Wenn sich Frauen gegen Feminismus stellen
In der Tradition jener Männer, die sich für den Abbau der Errungenschaften von Frauenrechtsbewegungen einsetzen, verbreiten seit einiger Zeit nun auch Frauen antifeministische Ideen in sozialen Medien, durchaus mit Erfolg. Häufig als Lifestyle-Tipps oder religiöse Ratschläge inszeniert, haben Tradwives und salafistische Influencer/innen inzwischen eine beachtliche Anhängerschaft aufgebaut. Dieser vermitteln sie Unterordnung, den Rückzug aus dem öffentlichen Leben und ein insgesamt konservatives Verständnis von Geschlechterrollen. Ihre Ästhetik, ihre rhetorischen Fähigkeiten und nicht zuletzt ihr vertieftes Wissen über aktuelle gesellschaftliche Herausforderungen machen sie zu einflussreichen Akteurinnen mit potenziell gravierenden Folgen für die demokratische und gesellschaftliche Teilhabe von Frauen und Mädchen.

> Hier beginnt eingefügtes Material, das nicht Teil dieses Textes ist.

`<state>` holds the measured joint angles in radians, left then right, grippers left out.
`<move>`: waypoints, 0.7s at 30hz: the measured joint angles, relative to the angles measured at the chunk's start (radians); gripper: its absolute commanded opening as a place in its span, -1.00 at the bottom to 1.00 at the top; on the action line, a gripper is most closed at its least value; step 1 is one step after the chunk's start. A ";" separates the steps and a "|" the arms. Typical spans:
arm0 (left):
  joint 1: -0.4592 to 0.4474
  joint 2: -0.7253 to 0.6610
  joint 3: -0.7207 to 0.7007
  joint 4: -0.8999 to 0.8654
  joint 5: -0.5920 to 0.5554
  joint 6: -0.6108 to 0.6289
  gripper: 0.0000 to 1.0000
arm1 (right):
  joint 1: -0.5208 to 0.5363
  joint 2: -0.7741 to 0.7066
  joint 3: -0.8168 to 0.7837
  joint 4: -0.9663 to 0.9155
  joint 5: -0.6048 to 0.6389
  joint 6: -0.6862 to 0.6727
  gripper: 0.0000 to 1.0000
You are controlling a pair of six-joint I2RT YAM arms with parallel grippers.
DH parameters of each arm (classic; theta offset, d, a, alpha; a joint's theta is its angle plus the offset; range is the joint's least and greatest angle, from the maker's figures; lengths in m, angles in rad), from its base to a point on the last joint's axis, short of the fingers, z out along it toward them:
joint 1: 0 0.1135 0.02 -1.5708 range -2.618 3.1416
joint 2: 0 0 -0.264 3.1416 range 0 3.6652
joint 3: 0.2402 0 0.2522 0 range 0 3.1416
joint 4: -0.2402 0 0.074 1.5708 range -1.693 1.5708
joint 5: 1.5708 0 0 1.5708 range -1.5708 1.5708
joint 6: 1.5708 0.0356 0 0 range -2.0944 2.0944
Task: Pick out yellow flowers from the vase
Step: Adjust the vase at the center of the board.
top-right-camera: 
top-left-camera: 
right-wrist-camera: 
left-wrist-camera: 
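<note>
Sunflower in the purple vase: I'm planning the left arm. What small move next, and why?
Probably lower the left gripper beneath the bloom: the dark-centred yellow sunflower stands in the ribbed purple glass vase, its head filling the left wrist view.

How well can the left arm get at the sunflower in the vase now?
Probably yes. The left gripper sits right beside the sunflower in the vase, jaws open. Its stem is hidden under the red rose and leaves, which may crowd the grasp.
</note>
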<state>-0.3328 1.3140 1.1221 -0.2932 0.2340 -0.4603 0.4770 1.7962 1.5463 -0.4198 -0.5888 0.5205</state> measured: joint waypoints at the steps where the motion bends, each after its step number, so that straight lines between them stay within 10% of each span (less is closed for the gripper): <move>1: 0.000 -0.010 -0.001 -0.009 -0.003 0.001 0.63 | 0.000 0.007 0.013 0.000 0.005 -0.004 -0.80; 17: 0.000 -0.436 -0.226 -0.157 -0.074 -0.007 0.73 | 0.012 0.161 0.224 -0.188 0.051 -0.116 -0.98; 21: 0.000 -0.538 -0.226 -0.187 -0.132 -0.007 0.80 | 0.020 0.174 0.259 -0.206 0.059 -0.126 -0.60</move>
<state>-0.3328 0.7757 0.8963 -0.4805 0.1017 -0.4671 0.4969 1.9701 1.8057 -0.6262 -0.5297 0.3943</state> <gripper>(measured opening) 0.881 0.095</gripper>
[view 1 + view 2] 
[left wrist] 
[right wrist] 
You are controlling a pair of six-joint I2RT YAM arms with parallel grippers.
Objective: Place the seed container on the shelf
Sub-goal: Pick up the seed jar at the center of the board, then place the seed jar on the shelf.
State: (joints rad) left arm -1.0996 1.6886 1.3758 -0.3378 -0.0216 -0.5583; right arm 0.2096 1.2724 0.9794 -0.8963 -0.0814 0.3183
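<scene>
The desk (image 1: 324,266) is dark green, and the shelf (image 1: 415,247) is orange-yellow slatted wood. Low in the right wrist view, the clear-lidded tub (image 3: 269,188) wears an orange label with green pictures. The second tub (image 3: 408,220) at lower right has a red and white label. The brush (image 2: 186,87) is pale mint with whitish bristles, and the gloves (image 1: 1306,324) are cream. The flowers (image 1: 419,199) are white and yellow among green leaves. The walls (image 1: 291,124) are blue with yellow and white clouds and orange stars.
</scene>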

Wissen vertiefen, Strategien für Schule und Beratung entwickeln
Der Workshop bietet einen kompakten Überblick über den Trend der sogenannten Tradwives sowie über salafistische Influencer/innen, die in sozialen Medien ein idealisiertes und stark antifeministisches Frauen- und Familienbild propagieren. Die Teilnehmenden lernen zentrale Narrative, ästhetische Strategien und gesellschaftliche Hintergründe kennen, die diese Inhalte für Jugendliche anschlussfähig machen können. Zudem werden Risiken beleuchtet, etwa ideologische Überschneidungen mit extremistischen Weltbildern. Neben dem fachlichen Input bietet der Workshop Raum für den Austausch über eigene Erfahrungen sowie für die Entwicklung erster Handlungsansätze im Umgang mit entsprechenden Schülerinnen.
Was Sie erwarten können
Ein fundiertes Verständnis aktueller Narrative, Symbole und Online-Subkulturen im Schulkontext, einschließlich ihrer Funktion als mögliches ideologisches Bindeglied zu extremistischen Weltbildern
Konkrete Gesprächs- und Interventionsstrategien für herausfordernde Situationen, mit Blick auf die Prävention von Polarisierung und weiterführender Radikalisierung
Praxiserprobte Ansätze zur Bearbeitung der Themen im Unterricht und in der Beratung
Teilnahme
Der Workshop wird im Rahmen des Erasmus+-Projekts AFETS durchgeführt und ist kostenfrei.